§ **Exercise**
Write each entry out again exactly, with nothing omitted.
===
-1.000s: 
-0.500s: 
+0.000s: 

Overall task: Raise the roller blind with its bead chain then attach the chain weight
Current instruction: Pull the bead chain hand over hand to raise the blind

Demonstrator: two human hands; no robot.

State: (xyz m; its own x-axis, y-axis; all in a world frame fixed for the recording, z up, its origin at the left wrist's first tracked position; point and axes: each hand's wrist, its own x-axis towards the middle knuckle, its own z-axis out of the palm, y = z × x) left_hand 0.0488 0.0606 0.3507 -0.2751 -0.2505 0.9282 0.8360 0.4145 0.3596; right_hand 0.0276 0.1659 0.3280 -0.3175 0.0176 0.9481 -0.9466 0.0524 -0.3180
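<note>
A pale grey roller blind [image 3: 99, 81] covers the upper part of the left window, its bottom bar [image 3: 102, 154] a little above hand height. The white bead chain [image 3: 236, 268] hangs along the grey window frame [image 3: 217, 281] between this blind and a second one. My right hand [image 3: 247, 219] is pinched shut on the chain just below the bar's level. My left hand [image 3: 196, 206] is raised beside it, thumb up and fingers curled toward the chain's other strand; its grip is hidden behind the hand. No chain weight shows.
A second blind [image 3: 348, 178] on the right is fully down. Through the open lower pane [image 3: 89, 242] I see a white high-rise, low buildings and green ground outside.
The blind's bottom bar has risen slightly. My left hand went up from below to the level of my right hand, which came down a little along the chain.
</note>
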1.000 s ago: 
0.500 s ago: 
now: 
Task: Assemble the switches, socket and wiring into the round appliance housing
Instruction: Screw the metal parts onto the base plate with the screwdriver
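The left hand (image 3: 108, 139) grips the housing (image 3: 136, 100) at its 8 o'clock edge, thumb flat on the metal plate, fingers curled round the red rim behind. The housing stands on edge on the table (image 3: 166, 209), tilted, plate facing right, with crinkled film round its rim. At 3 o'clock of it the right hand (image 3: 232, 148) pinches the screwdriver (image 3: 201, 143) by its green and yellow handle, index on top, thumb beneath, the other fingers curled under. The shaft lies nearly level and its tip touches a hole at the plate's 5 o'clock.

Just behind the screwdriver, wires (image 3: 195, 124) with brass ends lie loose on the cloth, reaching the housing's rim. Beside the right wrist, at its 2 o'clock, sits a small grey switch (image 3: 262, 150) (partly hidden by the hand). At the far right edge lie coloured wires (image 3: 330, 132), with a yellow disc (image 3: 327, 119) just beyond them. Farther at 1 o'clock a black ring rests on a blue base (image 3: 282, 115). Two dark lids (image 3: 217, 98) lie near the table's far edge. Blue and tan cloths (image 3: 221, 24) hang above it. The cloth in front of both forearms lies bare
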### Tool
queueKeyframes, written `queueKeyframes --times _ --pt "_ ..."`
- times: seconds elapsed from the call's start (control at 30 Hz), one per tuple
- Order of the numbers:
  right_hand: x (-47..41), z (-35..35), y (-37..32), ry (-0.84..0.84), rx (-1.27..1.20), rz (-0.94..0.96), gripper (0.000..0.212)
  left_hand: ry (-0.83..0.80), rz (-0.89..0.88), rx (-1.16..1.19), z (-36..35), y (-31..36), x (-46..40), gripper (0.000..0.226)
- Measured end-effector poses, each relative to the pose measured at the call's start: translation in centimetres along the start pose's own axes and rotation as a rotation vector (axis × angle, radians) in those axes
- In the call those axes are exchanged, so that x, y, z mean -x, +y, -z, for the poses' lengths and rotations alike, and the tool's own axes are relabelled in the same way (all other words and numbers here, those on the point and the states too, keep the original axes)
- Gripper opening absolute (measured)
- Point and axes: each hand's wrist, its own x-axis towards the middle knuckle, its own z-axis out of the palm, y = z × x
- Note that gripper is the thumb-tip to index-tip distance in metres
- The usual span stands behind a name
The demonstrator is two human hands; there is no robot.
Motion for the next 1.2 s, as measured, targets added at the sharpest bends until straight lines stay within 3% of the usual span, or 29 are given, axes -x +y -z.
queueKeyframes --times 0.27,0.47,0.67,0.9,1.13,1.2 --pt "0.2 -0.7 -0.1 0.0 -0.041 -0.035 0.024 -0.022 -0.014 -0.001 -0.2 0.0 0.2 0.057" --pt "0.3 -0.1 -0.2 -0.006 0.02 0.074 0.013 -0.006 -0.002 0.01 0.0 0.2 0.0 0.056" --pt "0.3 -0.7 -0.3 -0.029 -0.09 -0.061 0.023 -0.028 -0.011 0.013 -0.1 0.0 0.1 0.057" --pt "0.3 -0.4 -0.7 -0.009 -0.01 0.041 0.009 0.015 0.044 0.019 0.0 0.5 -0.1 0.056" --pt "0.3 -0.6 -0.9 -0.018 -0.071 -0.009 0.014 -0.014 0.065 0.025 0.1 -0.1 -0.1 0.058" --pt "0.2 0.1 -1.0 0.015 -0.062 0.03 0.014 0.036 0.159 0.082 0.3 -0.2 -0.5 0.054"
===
§ **Reply to the task**
-1.000s: 
-0.500s: 
+0.000s: 

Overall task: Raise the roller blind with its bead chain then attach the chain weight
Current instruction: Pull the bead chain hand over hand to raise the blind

Demonstrator: two human hands; no robot.

State: (xyz m; its own x-axis, y-axis; all in a world frame fixed for the recording, z up, its origin at the left wrist's first tracked position; point and axes: each hand's wrist, its own x-axis towards the middle knuckle, its own z-axis out of the palm, y = z × x) left_hand 0.0488 0.0606 0.3507 -0.2751 -0.2505 0.9282 0.8360 0.4145 0.3596; right_hand 0.0276 0.1659 0.3280 -0.3175 0.0176 0.9481 -0.9466 0.0524 -0.3180
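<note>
A pale grey roller blind [image 3: 99, 81] covers the upper part of the left window, its bottom bar [image 3: 102, 154] a little above hand height. The white bead chain [image 3: 236, 268] hangs along the grey window frame [image 3: 217, 281] between this blind and a second one. My right hand [image 3: 247, 219] is pinched shut on the chain just below the bar's level. My left hand [image 3: 196, 206] is raised beside it, thumb up and fingers curled toward the chain's other strand; its grip is hidden behind the hand. No chain weight shows.
A second blind [image 3: 348, 178] on the right is fully down. Through the open lower pane [image 3: 89, 242] I see a white high-rise, low buildings and green ground outside.
The blind's bottom bar has risen slightly. My left hand went up from below to the level of my right hand, which came down a little along the chain.
</note>
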1.000 s ago: 
0.500 s ago: 
now: 
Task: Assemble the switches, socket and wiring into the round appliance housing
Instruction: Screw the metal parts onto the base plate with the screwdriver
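The left hand (image 3: 108, 139) grips the housing (image 3: 136, 100) at its 8 o'clock edge, thumb flat on the metal plate, fingers curled round the red rim behind. The housing stands on edge on the table (image 3: 166, 209), tilted, plate facing right, with crinkled film round its rim. At 3 o'clock of it the right hand (image 3: 232, 148) pinches the screwdriver (image 3: 201, 143) by its green and yellow handle, index on top, thumb beneath, the other fingers curled under. The shaft lies nearly level and its tip touches a hole at the plate's 5 o'clock.

Just behind the screwdriver, wires (image 3: 195, 124) with brass ends lie loose on the cloth, reaching the housing's rim. Beside the right wrist, at its 2 o'clock, sits a small grey switch (image 3: 262, 150) (partly hidden by the hand). At the far right edge lie coloured wires (image 3: 330, 132), with a yellow disc (image 3: 327, 119) just beyond them. Farther at 1 o'clock a black ring rests on a blue base (image 3: 282, 115). Two dark lids (image 3: 217, 98) lie near the table's far edge. Blue and tan cloths (image 3: 221, 24) hang above it. The cloth in front of both forearms lies bare
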### Tool
queueKeyframes, written `queueKeyframes --times _ --pt "_ ..."`
- times: seconds elapsed from the call's start (control at 30 Hz), one per tuple
- Order of the numbers:
  right_hand: x (-47..41), z (-35..35), y (-37..32), ry (-0.84..0.84), rx (-1.27..1.20), rz (-0.94..0.96), gripper (0.000..0.212)
  left_hand: ry (-0.83..0.80), rz (-0.89..0.88), rx (-1.16..1.19), z (-36..35), y (-31..36), x (-46..40), gripper (0.000..0.226)
- Measured end-effector poses, each relative to the pose measured at the call's start: translation in centimetres along the start pose's own axes and rotation as a rotation vector (axis × angle, radians) in those axes
- In the call those axes are exchanged, so that x, y, z mean -x, +y, -z, for the poses' lengths and rotations alike, and the tool's own axes are relabelled in the same way (all other words and numbers here, those on the point and the states too, keep the original axes)
- Gripper opening absolute (measured)
- Point and axes: each hand's wrist, its own x-axis towards the middle knuckle, its own z-axis out of the palm, y = z × x
- Note that gripper is the thumb-tip to index-tip distance in metres
- The usual span stands behind a name
The demonstrator is two human hands; there is no robot.
Motion for the next 1.2 s, as measured, targets added at the sharpest bends until straight lines stay within 3% of the usual span, or 29 are given, axes -x +y -z.
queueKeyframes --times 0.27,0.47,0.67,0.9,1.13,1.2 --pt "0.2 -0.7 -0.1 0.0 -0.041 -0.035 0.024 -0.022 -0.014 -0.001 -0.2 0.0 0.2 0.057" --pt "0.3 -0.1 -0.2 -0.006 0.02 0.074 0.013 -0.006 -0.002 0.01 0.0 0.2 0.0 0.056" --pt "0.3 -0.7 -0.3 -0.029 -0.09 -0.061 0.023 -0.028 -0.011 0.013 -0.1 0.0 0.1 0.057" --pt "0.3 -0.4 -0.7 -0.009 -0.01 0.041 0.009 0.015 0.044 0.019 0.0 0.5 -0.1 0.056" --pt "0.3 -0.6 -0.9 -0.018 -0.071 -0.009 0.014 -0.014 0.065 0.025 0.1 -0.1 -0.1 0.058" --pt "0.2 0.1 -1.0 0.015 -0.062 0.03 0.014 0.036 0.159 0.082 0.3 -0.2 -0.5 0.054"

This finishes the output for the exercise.